Tie line demand signal inputs usually are pulse type with each pulse representing so many kilowatt-hours used. Sometimes analog signals come as well, and they represent tie line load in megawatts. The start (or end) of each tie line demand interval can either be defined by a contact input from the metering equipment or by the control system via an internal clock. Ideally, the control system should use the same metering and timing signals used by the power company for billing purposes.
Other measurements required include measurements of kilowatt loading and steam flows on each turbine to be controlled.
The calculations and logic function analyzes the input data and determines what control action should be taken. The system integrates the kilowatt-hour input signals from the start of each demand interval. At any point in the interval, the allowable tie line load (in kilowatts) is the slope of a line drawn from the current accumulation point to the target usage at the end of the period.
Note the system controls demand in kilowatt-hours used over a period of time or interval. Instantaneous tie line load in kilowatts at times may exceed the kilowatt demand limit with no penalty incurred, but the integrated period usage in kilowatt-hours will not be allowed to exceed the allowable interval usage limit.
The system then compares the present instantaneous (kW) load on the tie line with the computed allowable. The system will output appropriate signals (usually increase/decrease pulses) to the turbine controls to drive the turbine loading in the appropriate direction.
Logic limits turbine loading to operator entered minimum/maximum limits. If multiple turbines are to be driven, the system picks up load on the most efficient turbine and conversely reduce loading on the least efficient.
Logic is also required to recognize the situation where tie line demand is low and the turbines are at low limits. There is no cost penalty for under usage of the tie line as long as condensing flows are at their minimum levels.
The system may also be designed to open a vent valve on the low-pressure header should tie line demand be high and the condensing turbines fully loaded. This action increases the power generated by the extraction turbines without upsetting severely the header balances.
The on board logic ensures sufficient boiler and extraction turbine capacity is available before taking this action.
Interface with existing turbine controls usually is done by providing increase/decrease pulse outputs (thru either timed contact outputs or pulse trains) to the speed/load motor-driven potentiometer in the turbine electro hydraulic control (EHC) system. This device provides a means for varying turbine speed/load demand and/or extraction pressure set points within the EHC system from a remote device or location.
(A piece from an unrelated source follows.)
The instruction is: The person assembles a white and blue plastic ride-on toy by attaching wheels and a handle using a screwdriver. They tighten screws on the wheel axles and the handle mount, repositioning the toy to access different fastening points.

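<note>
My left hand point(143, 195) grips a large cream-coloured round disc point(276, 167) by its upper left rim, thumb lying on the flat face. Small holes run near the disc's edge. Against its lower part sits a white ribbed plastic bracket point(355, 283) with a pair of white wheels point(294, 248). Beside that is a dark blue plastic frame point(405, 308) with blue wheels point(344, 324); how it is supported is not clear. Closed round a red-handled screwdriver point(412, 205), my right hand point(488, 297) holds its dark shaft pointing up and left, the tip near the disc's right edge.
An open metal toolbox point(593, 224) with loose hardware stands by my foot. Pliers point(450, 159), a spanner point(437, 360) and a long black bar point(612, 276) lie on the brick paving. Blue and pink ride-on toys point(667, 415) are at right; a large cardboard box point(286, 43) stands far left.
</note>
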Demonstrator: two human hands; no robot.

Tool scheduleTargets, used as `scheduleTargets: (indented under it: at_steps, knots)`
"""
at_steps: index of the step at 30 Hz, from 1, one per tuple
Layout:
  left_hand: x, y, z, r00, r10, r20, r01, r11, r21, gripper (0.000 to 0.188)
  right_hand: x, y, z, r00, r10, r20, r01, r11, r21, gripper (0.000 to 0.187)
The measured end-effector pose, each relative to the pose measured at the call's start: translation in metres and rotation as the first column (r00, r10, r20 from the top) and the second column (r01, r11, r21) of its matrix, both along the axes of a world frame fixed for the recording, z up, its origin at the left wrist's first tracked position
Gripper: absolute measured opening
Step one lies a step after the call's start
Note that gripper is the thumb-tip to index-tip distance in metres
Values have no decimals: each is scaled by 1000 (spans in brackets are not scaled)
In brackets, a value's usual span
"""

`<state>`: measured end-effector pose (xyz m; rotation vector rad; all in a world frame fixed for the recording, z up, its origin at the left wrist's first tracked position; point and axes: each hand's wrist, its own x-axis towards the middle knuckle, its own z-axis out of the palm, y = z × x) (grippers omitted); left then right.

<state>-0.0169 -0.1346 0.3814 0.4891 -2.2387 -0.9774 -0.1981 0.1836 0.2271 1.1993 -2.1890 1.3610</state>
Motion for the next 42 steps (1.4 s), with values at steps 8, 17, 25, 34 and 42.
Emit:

The operator can manually operate this device as well via increase/decrease pushbutton on the EHC panel. This EHC device determines the characteristics of the output signal. Modern Turbine Controls will interface seamlessly into the plant wide control system in a number of ways that are usually "transparent" to the customer. For example, General Electric is a major supplier of gas and steam turbines.
The Mark Five (MK V) TMR Machine Controller is a self contained, highly secure control system. MK V provides bi-directional communication with external systems (like the Foxboro I/A Series). GE can provide either "I" processors that communicate via Modbus or "G" processors that communicate via Ethernet. Single or redundant communication processors are readily available. The processors for multiple turbines can interconnect with an ARC Net network on the GE side. Most other suppliers of turbines have standardized on Modbus as the standard connection protocol to DCS systems.
Header pressure control
Steam headers are actually low capacity reservoirs of energy distributed through the plant. Flows are continually entering and leaving through various paths and at changing rates. A balance of inlet and outlet flows is only possible by the action of a pressure controller.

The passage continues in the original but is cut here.